EXERCISE:
Check every line below for the string "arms", and copy the lines that contain it.
Segment Open
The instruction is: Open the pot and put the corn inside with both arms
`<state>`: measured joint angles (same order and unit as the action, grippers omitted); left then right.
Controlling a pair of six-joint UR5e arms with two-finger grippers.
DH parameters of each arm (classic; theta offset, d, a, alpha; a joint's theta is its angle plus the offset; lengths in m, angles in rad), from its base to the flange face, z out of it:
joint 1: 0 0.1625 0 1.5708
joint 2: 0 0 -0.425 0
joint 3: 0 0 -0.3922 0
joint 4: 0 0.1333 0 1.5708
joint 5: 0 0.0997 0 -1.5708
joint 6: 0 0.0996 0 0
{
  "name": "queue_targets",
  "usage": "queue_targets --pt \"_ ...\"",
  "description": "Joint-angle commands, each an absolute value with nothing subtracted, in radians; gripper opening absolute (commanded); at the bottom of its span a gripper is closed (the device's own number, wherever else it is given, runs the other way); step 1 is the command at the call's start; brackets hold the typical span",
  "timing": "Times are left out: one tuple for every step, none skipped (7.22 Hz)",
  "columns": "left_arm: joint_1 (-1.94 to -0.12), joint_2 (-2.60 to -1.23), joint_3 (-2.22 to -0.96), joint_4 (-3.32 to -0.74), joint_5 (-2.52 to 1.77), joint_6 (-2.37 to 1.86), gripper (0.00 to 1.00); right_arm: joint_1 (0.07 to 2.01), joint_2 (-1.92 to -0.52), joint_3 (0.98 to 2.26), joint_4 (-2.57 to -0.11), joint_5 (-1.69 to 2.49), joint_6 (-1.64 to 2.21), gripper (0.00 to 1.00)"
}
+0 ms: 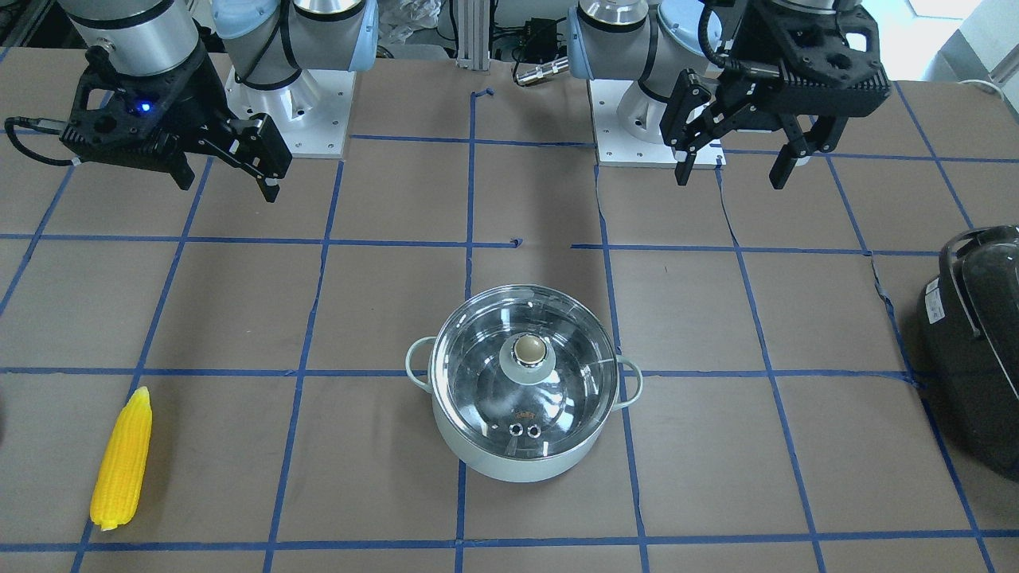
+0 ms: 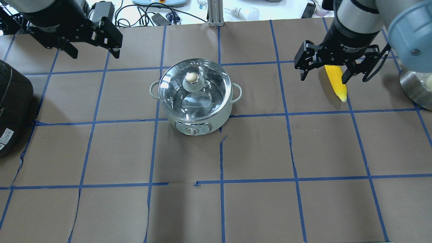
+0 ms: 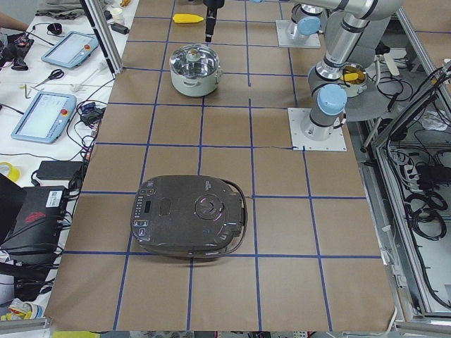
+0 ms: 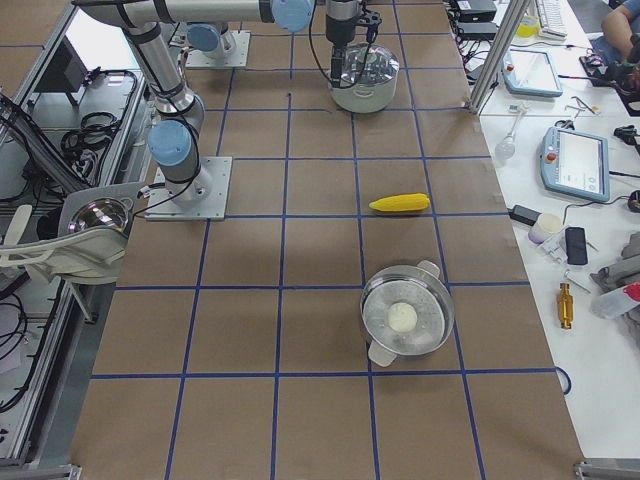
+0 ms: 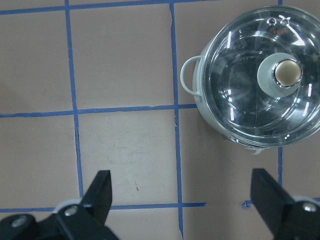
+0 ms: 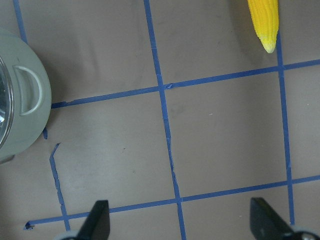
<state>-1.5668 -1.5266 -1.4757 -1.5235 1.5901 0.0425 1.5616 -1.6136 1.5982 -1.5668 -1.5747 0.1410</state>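
Observation:
The pale mint-green pot (image 1: 525,446) stands mid-table, also in the overhead view (image 2: 199,121). Its glass lid is on, with the beige knob (image 1: 529,348) on top. The yellow corn (image 1: 122,460) lies flat on the table on my right side; it also shows in the overhead view (image 2: 337,84) and the right wrist view (image 6: 264,20). My right gripper (image 2: 324,79) hangs open and empty high above the corn. My left gripper (image 2: 93,54) is open and empty, raised beside the pot. In the left wrist view the pot (image 5: 197,85) lies ahead of the open fingers (image 5: 100,195).
A large black appliance (image 1: 975,350) sits at the table edge on my left side. A second steel pot with a lid (image 4: 406,318) stands further to my right, beyond the corn. Blue tape lines grid the brown table.

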Motion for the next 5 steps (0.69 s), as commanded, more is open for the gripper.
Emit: queue_targets --pt "-1.568 -1.526 -1.482 -1.517 1.583 0.038 1.00 1.562 -1.614 1.598 -1.566 -1.575 0.137 1.00" --pt "-1.568 -1.528 -1.482 -1.517 1.580 0.034 1.00 1.562 -1.614 1.598 -1.566 -1.575 0.135 1.00" --pt "-1.568 -1.526 -1.488 -1.520 1.578 0.034 1.00 1.562 -1.614 1.598 -1.566 -1.575 0.135 1.00" --pt "-1.568 -1.526 -1.489 -1.520 1.578 0.032 1.00 1.562 -1.614 1.598 -1.566 -1.575 0.135 1.00" --pt "-1.568 -1.526 -1.489 -1.520 1.578 0.032 1.00 1.562 -1.614 1.598 -1.566 -1.577 0.133 1.00"
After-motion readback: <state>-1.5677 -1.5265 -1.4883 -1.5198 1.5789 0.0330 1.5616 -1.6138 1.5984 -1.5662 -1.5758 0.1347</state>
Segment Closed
TASK ANSWER:
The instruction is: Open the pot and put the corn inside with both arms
Controlling a pair of six-joint UR5e arms with two-finger grippers.

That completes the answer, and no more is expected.